> EXERCISE DESCRIPTION
Count how many lines below include the string "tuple". Only that number should appear in the reply.
#### INFORMATION GIVEN ####
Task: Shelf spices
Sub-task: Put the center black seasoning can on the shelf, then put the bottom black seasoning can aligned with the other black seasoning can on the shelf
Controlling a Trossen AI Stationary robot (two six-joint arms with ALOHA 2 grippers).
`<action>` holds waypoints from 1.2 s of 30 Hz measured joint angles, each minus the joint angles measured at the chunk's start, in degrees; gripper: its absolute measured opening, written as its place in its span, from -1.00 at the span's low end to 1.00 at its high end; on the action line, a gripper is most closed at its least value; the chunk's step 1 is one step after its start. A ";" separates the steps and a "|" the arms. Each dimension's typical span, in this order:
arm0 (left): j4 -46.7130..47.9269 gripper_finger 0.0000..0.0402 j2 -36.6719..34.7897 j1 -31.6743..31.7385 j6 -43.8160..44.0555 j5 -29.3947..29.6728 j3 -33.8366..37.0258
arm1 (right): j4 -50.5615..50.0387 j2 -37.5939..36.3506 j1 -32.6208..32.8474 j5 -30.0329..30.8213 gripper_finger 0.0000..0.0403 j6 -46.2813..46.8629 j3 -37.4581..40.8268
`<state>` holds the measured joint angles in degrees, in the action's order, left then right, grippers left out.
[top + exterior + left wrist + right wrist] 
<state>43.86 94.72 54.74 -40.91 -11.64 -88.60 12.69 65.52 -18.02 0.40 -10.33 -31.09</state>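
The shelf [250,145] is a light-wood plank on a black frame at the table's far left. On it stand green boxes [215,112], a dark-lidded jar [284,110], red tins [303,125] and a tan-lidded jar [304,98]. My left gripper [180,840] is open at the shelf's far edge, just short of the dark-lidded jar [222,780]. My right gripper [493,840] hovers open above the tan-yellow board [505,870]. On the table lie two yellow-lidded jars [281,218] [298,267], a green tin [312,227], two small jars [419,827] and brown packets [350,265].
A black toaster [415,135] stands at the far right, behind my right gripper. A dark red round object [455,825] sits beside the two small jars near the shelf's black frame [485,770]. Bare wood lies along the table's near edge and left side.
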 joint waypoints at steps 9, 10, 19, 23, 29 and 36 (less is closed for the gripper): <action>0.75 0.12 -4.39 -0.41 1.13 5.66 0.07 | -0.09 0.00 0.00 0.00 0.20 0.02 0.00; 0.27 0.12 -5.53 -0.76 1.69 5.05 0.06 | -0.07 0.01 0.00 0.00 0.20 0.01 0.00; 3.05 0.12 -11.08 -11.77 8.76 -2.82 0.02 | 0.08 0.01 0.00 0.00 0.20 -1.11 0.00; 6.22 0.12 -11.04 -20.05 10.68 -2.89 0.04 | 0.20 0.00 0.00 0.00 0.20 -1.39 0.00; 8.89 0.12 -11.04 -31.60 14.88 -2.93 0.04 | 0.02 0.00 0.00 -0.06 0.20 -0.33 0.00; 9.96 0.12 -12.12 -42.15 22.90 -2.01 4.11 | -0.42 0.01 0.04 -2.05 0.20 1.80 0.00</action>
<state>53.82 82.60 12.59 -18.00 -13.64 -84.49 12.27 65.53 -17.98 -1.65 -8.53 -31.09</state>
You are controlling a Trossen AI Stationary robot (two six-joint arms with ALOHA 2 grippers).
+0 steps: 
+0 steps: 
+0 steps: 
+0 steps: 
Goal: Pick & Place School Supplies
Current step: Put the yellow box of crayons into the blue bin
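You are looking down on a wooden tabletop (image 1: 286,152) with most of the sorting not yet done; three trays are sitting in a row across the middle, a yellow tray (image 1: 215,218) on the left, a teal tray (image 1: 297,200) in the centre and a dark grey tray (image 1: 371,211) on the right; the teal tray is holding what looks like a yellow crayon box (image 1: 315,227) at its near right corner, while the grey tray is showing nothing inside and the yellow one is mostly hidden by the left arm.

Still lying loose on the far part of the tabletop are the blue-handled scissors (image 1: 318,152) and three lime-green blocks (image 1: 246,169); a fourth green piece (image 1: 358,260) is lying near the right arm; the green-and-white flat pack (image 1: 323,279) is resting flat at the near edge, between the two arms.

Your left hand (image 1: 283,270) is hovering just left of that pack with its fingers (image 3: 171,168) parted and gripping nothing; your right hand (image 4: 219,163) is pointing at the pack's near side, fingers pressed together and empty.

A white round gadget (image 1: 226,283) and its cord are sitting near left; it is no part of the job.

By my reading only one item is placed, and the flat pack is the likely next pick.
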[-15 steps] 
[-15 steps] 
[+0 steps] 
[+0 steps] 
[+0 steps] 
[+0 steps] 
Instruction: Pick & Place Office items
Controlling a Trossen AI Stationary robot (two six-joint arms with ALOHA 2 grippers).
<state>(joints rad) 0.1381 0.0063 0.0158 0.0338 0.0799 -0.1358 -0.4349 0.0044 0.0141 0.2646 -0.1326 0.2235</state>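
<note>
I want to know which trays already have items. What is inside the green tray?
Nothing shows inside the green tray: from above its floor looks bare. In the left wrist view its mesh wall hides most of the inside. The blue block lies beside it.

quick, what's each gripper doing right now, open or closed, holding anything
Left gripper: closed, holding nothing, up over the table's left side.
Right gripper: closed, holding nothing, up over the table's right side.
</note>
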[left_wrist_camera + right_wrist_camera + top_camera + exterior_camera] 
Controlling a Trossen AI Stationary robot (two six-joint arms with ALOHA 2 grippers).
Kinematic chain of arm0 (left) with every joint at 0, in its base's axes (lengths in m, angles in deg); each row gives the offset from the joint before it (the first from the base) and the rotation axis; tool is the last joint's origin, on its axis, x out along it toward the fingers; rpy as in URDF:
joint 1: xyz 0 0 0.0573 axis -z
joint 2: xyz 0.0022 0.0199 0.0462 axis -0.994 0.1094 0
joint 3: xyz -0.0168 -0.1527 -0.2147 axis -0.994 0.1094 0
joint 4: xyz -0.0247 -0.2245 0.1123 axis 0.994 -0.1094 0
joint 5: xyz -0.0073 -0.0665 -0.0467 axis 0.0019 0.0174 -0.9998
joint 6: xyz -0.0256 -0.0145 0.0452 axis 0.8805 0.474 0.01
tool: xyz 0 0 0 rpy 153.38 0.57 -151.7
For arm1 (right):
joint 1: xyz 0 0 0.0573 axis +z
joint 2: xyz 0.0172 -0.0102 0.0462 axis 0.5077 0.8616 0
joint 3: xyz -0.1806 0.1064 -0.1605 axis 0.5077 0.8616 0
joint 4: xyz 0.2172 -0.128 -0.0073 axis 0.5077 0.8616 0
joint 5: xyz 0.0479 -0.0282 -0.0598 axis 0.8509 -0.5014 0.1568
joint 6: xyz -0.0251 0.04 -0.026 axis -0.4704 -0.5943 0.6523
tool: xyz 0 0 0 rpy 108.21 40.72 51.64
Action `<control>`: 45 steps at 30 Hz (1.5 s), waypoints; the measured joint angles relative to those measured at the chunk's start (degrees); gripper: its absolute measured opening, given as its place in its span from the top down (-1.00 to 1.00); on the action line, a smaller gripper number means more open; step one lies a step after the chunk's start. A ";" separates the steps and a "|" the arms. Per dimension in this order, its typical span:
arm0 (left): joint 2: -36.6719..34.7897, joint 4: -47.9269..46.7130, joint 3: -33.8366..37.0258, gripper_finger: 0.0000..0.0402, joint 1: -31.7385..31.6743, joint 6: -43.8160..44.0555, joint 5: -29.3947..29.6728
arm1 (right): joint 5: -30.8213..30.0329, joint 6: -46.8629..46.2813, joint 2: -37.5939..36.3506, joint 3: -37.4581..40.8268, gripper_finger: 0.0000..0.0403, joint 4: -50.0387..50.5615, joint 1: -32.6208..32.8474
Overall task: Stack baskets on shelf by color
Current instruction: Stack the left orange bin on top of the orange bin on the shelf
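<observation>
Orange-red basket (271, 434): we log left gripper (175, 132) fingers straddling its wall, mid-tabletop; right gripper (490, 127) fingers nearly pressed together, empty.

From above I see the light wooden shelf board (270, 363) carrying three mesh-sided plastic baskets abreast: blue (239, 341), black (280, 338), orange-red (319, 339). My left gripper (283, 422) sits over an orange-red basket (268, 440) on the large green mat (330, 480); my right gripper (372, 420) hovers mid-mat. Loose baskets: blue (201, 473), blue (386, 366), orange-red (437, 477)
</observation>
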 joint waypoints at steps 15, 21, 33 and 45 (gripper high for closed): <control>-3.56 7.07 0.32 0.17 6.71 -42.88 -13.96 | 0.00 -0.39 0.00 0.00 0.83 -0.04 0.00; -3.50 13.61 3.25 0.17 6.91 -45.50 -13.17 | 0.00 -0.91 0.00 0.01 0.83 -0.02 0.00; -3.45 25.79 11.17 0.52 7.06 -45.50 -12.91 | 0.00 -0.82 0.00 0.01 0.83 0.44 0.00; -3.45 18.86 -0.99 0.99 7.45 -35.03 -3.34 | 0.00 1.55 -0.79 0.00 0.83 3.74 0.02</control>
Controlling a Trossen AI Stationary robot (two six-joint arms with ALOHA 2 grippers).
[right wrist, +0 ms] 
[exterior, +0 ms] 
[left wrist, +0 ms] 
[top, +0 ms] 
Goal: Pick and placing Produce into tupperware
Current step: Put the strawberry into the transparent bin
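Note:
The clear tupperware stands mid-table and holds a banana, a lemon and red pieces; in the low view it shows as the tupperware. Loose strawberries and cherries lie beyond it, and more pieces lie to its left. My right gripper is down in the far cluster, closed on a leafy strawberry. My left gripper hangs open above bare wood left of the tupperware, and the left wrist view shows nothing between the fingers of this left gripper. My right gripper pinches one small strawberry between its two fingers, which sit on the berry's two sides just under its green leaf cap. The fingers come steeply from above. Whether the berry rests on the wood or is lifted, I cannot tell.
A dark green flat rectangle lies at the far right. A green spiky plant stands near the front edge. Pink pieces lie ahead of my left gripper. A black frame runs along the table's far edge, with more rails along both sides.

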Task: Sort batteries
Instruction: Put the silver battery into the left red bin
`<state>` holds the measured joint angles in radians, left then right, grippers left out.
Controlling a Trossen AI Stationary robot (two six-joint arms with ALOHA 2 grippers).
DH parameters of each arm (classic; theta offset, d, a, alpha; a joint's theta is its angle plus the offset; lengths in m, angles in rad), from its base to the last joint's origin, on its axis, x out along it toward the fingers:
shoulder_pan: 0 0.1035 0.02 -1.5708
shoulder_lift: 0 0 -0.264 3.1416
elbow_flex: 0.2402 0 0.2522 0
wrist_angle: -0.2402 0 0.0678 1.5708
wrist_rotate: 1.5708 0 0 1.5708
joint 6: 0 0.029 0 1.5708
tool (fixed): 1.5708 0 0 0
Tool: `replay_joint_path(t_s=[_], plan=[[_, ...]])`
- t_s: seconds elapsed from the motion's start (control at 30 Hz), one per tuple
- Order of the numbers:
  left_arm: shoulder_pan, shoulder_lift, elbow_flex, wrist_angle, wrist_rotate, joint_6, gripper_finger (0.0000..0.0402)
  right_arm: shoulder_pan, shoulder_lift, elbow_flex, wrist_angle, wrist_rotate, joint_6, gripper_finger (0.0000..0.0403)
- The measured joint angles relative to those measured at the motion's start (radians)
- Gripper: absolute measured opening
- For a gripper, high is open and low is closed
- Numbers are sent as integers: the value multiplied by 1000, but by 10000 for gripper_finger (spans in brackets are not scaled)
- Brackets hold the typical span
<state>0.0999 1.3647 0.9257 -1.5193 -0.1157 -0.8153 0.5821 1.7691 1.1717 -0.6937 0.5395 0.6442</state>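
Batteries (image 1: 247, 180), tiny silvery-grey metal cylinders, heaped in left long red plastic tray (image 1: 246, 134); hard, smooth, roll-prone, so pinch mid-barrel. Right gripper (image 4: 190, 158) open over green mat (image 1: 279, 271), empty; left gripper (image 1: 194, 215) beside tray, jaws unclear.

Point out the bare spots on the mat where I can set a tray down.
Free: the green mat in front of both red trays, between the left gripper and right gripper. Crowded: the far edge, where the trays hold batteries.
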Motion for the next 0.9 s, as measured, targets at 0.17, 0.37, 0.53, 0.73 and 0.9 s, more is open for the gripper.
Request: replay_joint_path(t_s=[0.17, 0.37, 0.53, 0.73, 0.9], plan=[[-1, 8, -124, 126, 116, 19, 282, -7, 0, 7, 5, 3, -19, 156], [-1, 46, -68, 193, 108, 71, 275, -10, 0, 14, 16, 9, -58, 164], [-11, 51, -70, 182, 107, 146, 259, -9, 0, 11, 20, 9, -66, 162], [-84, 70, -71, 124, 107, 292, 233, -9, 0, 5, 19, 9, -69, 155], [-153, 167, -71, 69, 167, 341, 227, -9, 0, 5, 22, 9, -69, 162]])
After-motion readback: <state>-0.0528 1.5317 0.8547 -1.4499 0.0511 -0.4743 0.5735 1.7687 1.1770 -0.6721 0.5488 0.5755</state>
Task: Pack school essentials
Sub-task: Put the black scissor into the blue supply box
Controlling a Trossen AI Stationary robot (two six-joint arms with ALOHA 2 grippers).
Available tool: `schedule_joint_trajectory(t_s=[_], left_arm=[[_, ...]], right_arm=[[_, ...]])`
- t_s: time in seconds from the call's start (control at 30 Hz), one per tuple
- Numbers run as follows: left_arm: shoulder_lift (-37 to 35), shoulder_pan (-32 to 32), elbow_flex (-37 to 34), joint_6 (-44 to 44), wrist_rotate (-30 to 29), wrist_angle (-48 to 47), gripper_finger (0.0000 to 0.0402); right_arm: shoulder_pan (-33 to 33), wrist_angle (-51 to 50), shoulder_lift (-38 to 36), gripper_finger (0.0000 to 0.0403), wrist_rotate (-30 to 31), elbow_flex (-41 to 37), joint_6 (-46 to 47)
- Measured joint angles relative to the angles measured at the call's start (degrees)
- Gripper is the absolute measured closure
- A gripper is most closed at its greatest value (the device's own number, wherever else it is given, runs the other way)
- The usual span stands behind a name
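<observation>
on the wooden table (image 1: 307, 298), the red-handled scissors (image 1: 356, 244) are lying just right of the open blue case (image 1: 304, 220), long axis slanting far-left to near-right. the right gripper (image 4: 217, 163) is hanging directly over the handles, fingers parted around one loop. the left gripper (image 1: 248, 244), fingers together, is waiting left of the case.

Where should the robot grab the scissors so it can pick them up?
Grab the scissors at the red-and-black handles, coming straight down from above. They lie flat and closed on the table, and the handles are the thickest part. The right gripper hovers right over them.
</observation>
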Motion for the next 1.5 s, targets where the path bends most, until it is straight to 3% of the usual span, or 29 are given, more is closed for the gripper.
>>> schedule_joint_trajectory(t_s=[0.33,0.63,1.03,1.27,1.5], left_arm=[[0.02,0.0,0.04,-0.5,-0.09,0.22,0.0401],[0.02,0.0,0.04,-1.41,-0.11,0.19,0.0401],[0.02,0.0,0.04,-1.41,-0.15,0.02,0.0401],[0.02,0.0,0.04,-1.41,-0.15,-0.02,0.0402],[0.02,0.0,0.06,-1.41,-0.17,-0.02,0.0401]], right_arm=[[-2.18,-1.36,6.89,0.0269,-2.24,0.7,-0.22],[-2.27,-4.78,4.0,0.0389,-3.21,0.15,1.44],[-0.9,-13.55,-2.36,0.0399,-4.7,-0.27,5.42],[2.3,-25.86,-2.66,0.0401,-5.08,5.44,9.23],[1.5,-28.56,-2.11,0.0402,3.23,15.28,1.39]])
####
> THE ANSWER
2